L’armée chinoise, en se retirant, laissa dans les principaux centres des troupes entretenues aux frais de la nouvelle Société, et dont la présence ne permettait pas aux Khoungouses de renouveler leurs exploits avec la même sécurité. Nombre de ces derniers abandonnèrent donc cette région devenue inhospitalière pour eux, quittèrent la Mandchourie et allèrent s’établir en d’autres provinces, moins surveillées, où ils purent reprendre leurs déprédations sans être trop inquiétés.

Ceux qui restèrent dans les montagnes du Nord vécurent assez misérablement du pillage des barques qu’ils parvenaient à surprendre sur l’Amour et sur ses affluents. C’est là que les Russes allaient les retrouver : l’incursion, que les Khoungouses opérèrent en 1900 sur la rive gauche de l’Amour, fut le prétexte qui permit aux troupes moscovites, campées en Sibérie, d’entrer en Mandchourie. Le pillage par les brigands de quelques huttes de paysans sur le territoire russe, pillage qui fut pompeusement qualifié d’attaque chinoise, fut plutôt encouragé par les agents du Tsar, qui attendaient impatiemment une occasion favorable pour s’installer sur les points les plus importants de la Mandchourie.

Depuis, les Khoungouses ont été constamment mêlés aux incidents survenus entre la Russie et la Chine d’abord, entre la Russie et le Japon ensuite. Ils ont été successivement à la solde de ces deux puissances.

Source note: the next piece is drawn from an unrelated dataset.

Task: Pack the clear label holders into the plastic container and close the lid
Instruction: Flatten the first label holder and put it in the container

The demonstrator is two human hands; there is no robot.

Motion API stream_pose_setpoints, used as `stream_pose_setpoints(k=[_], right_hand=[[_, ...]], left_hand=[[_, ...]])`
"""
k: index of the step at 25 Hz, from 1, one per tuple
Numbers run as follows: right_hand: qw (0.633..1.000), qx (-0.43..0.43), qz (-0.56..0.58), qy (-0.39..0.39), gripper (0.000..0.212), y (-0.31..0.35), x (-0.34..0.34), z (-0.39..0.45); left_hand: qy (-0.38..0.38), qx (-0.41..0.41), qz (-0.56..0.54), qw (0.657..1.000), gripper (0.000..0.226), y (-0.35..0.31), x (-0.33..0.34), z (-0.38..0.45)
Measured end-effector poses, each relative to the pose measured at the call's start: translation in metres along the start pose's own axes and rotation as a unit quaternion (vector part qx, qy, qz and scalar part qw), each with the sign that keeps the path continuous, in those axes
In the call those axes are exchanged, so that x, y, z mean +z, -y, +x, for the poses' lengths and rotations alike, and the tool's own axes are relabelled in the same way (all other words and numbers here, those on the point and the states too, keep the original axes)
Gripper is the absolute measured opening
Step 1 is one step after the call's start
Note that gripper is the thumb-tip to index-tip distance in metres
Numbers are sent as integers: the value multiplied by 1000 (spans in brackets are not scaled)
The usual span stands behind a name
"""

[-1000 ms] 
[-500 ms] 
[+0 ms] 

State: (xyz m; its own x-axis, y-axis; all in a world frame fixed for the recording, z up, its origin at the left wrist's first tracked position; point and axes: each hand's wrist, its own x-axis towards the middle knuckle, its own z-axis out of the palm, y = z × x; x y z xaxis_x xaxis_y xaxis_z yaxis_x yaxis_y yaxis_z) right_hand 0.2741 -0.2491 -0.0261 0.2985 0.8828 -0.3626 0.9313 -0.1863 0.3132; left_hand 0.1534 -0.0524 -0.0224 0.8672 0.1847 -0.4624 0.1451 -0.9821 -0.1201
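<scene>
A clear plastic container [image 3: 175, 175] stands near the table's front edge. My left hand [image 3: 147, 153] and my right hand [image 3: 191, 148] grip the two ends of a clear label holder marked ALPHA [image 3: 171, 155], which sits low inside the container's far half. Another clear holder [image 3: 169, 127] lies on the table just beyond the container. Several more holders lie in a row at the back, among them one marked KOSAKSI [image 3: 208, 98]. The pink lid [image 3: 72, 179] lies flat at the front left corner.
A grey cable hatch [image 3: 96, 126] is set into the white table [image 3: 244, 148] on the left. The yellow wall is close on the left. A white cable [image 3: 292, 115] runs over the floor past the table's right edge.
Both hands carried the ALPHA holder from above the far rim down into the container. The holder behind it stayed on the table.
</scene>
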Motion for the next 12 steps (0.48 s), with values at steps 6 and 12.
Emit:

Les Russes les utilisèrent contre les Célestes pour occuper Blagovechtchensk en 1900. Ils les chargèrent également, deux ans après, de détruire certains ouvrages d’art de la ligne trans-mandchourienne, dont les évidentes malfaçons avaient provoqué l’envoi d’une commission d’enquête et qu’il fallait faire disparaître avant l’arrivée de celle-ci. Mais ils commirent ensuite la faute de faire massacrer les mêmes Khoungouses pour faire croire que ces bandits avaient commis ces méfaits de leur propre initiative. Alors, ces derniers, pour se venger, offrirent leurs services aux Japonais qui leur fournirent en abondance les armes et les munitions nécessaires.